About this task | Reproduce all the material verbatim, down to the last line.

Supplied material |
***
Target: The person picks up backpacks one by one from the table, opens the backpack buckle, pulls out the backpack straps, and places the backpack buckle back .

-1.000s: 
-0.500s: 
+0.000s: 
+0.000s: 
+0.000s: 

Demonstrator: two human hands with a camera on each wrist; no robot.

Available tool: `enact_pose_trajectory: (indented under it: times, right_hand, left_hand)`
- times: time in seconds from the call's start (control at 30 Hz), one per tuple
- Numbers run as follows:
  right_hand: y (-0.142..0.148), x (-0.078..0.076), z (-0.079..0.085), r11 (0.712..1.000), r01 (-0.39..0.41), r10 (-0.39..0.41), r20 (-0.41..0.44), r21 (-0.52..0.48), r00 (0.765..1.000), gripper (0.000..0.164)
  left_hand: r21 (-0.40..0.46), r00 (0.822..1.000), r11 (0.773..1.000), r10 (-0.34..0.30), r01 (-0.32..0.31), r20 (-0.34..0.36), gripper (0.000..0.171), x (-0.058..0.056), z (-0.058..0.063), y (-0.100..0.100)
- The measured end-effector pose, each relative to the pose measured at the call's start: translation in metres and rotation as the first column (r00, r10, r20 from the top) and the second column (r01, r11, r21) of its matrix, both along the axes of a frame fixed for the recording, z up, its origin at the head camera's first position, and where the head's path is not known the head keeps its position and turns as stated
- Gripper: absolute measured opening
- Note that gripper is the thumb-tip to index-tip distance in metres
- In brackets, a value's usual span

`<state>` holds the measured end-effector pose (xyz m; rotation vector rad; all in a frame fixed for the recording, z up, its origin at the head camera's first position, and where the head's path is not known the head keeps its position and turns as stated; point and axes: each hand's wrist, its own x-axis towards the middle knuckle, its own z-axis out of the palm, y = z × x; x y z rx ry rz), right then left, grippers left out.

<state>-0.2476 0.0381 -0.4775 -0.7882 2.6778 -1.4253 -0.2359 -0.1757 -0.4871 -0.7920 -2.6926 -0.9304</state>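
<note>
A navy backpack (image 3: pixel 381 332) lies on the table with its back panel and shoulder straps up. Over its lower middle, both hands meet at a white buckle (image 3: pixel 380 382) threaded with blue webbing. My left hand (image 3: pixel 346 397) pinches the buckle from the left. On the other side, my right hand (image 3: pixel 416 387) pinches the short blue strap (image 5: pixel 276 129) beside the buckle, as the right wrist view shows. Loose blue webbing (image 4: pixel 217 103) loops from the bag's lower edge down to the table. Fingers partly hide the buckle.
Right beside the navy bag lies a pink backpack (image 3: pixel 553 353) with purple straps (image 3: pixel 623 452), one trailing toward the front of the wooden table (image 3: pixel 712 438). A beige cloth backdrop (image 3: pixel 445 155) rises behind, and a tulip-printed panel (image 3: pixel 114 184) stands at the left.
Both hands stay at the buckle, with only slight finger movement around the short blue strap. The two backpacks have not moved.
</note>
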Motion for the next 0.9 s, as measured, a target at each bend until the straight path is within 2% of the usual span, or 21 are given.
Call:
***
Task result |
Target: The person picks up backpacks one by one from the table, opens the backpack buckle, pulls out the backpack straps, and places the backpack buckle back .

-1.000s: 
-0.500s: 
+0.000s: 
+0.000s: 
+0.000s: 

Demonstrator: two human hands with a camera on each wrist; no robot.

Available tool: `enact_pose_trajectory: (indented under it: times, right_hand, left_hand)`
- times: time in seconds from the call's start (control at 30 Hz), one per tuple
- Numbers run as follows:
  right_hand: y (-0.142..0.148), x (-0.078..0.076), z (-0.079..0.085), r11 (0.712..1.000), r01 (-0.39..0.41), r10 (-0.39..0.41), r20 (-0.41..0.44), r21 (-0.52..0.48), r00 (0.765..1.000), gripper (0.000..0.164)
  left_hand: r21 (-0.40..0.46), r00 (0.822..1.000), r11 (0.773..1.000), r10 (-0.34..0.30), r01 (-0.32..0.31), r20 (-0.34..0.36), gripper (0.000..0.171), x (-0.058..0.056), z (-0.058..0.063), y (-0.100..0.100)
- The measured end-effector pose, each relative to the pose measured at the call's start: translation in metres and rotation as the first column (r00, r10, r20 from the top) and the second column (r01, r11, r21) of its matrix, both along the axes of a frame fixed for the recording, z up, its origin at the head camera's first position, and where the head's path is not known the head keeps its position and turns as stated
- Gripper: absolute measured opening
- Note that gripper is the thumb-tip to index-tip distance in metres
- In brackets, a value's usual span

`<state>` holds the measured end-effector pose (xyz m; rotation vector rad; all in a frame fixed for the recording, z up, its origin at the head camera's first position, and where the head's path is not known the head keeps its position and turns as stated; point and axes: each hand's wrist, its own x-axis towards the middle knuckle, its own z-axis out of the palm, y = z × x; x y z rx ry rz), right then left, grippers left out.

<state>-0.2476 0.0381 -0.4775 -0.7882 2.6778 -1.4253 -0.2359 -0.1757 -0.4871 -0.7920 -2.6926 -0.9304</state>
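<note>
A navy backpack (image 3: pixel 381 332) lies on the table with its back panel and shoulder straps up. Over its lower middle, both hands meet at a white buckle (image 3: pixel 380 382) threaded with blue webbing. My left hand (image 3: pixel 346 397) pinches the buckle from the left. On the other side, my right hand (image 3: pixel 416 387) pinches the short blue strap (image 5: pixel 276 129) beside the buckle, as the right wrist view shows. Loose blue webbing (image 4: pixel 217 103) loops from the bag's lower edge down to the table. Fingers partly hide the buckle.
Right beside the navy bag lies a pink backpack (image 3: pixel 553 353) with purple straps (image 3: pixel 623 452), one trailing toward the front of the wooden table (image 3: pixel 712 438). A beige cloth backdrop (image 3: pixel 445 155) rises behind, and a tulip-printed panel (image 3: pixel 114 184) stands at the left.
Both hands stay at the buckle, with only slight finger movement around the short blue strap. The two backpacks have not moved.
</note>
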Motion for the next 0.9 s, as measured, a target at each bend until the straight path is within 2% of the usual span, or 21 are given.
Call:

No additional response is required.